The proof is one of the strongest mathematically rigorous statements ever made about turbulent systems. Perhaps even more importantly, it opens the way for a new flow of mathematical insights. Turbulence is a chaotic phenomenon, nearly random in its motion. The three mathematicians figured out how to fight randomness with randomness. Others in the field will almost certainly follow their lead.

It's a big accomplishment, one that has immediate applications for any field that involves mixing fluids, such as chemistry, climate and weather modeling, fluid dynamics and more, where a number of processes that previously had to be proven by expensive testing can now be validated by analysis. That practical angle is why we anticipate that Bedrossian, Blumenthal, and Punshon-Smith's accomplishment will be among the contenders for the biggest math story of the year.

Image credit: Sarah Shaffer.

References

Jacob Bedrossian, Alex Blumenthal, and Samuel Punshon-Smith. Almost-sure exponential mixing of passive scalars by the stochastic Navier-Stokes equations. arXiv:1905.03869v1 [math.AP]. [PDF Document]. 9 May 2019.

Jacob Bedrossian, Alex Blumenthal, and Samuel Punshon-Smith.
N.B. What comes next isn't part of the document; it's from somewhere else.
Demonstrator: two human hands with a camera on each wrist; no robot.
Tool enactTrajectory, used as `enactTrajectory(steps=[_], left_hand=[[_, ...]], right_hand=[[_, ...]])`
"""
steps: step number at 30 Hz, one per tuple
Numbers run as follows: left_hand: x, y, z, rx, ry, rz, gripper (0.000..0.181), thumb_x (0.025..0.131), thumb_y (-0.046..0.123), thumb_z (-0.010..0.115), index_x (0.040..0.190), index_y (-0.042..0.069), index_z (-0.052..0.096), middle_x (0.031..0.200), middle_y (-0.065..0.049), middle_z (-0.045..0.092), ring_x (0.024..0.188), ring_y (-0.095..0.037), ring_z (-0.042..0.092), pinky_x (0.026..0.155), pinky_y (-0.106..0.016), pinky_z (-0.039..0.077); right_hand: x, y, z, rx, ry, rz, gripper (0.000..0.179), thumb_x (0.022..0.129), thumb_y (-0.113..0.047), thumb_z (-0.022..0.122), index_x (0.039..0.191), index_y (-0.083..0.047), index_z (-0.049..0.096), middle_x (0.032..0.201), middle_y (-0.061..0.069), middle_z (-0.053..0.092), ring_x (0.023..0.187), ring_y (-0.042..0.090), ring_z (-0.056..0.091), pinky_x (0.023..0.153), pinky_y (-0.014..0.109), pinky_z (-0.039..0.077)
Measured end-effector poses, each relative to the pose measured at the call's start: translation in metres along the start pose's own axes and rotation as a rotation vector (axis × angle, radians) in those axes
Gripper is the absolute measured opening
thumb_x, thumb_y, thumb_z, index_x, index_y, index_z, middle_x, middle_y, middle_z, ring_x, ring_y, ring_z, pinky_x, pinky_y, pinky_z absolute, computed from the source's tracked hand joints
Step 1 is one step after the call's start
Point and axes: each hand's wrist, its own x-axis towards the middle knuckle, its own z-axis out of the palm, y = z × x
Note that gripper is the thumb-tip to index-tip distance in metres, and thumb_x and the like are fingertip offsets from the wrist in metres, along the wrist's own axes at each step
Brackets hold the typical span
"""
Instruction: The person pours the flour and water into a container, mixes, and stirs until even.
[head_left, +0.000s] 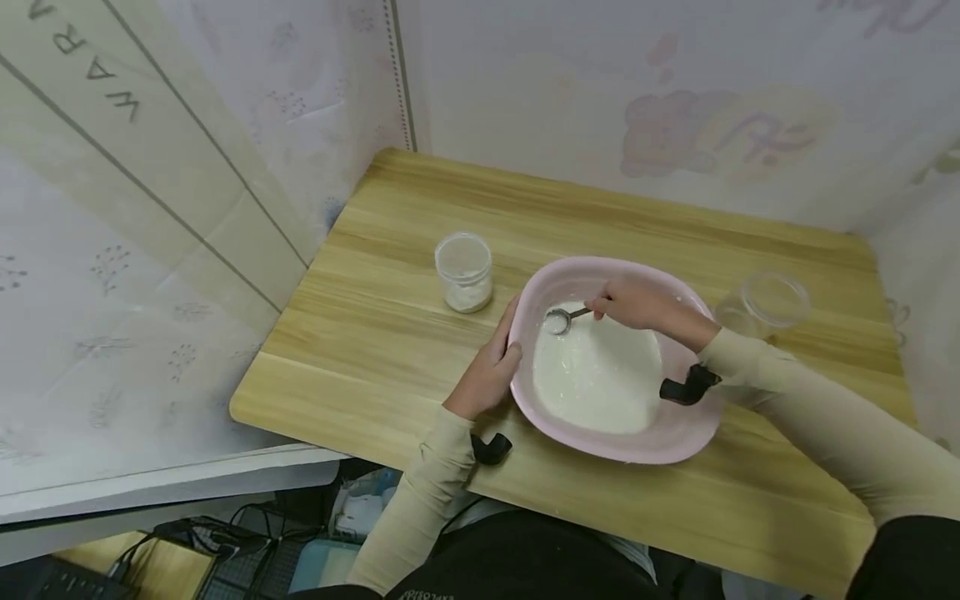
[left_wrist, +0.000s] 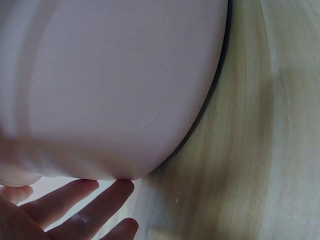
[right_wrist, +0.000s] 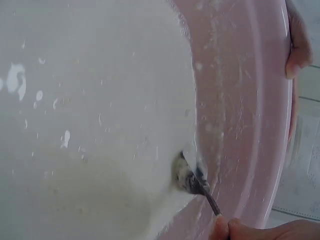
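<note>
A pink plastic basin (head_left: 622, 450) stands on the wooden table, with milky white liquid (head_left: 592, 383) spread across its bottom. My left hand (head_left: 487, 371) holds its left side, thumb at the rim and fingers against the outer wall; the left wrist view shows those fingertips (left_wrist: 122, 186) touching the basin low down. Over the basin, my right hand (head_left: 637, 302) pinches the thin dark handle of a small round-bowled metal spoon (head_left: 558, 322). In the right wrist view the spoon's bowl (right_wrist: 187, 177) is at the liquid's edge, close to the basin wall.
Left of the basin stands a clear plastic jar (head_left: 463, 271) with white stuff at its bottom. Another clear container (head_left: 765, 304) is at the right, beyond the right forearm. Patterned sheets (head_left: 525, 75) rise behind and left of the table (head_left: 352, 333).
</note>
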Motion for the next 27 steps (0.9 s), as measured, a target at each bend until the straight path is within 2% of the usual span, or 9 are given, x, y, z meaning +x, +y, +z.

Almost-sure enhanced dissipation and uniform-in-diffusivity exponential mixing for advection-diffusion by stochastic Navier-Stokes. arXiv:1911.01561v1 [math.AP]. [PDF Document]. 9 May 2019.

Jacob Bedrossian, Alex Blumenthal, and Samuel Punshon-Smith. Lagrangian chaos and scalar advection in stochastic fluid mechanics. arXiv:1809.06484v1 [math.AP]. [PDF Document]. 18 September 2018.

Jacob Bedrossian, Alex Blumenthal, and Samuel Punshon-Smith. The Batchelor spectrum of passive scalar turbulence in stochastic fluid mechanics. arXiv:1911.11014v1 [math.AP]. [PDF Document]. 26 November 2019.

Marie-Caroline Jullien, Patrizia Castiglione and Patrick Tabeling, Experimental Observation of the Batchelor Dispersion of Passive Tracers, Phys. Rev. Lett. 85, 3636-3639 (2000). DOI: doi.org/10.1103/PhysRevLett.85.3636.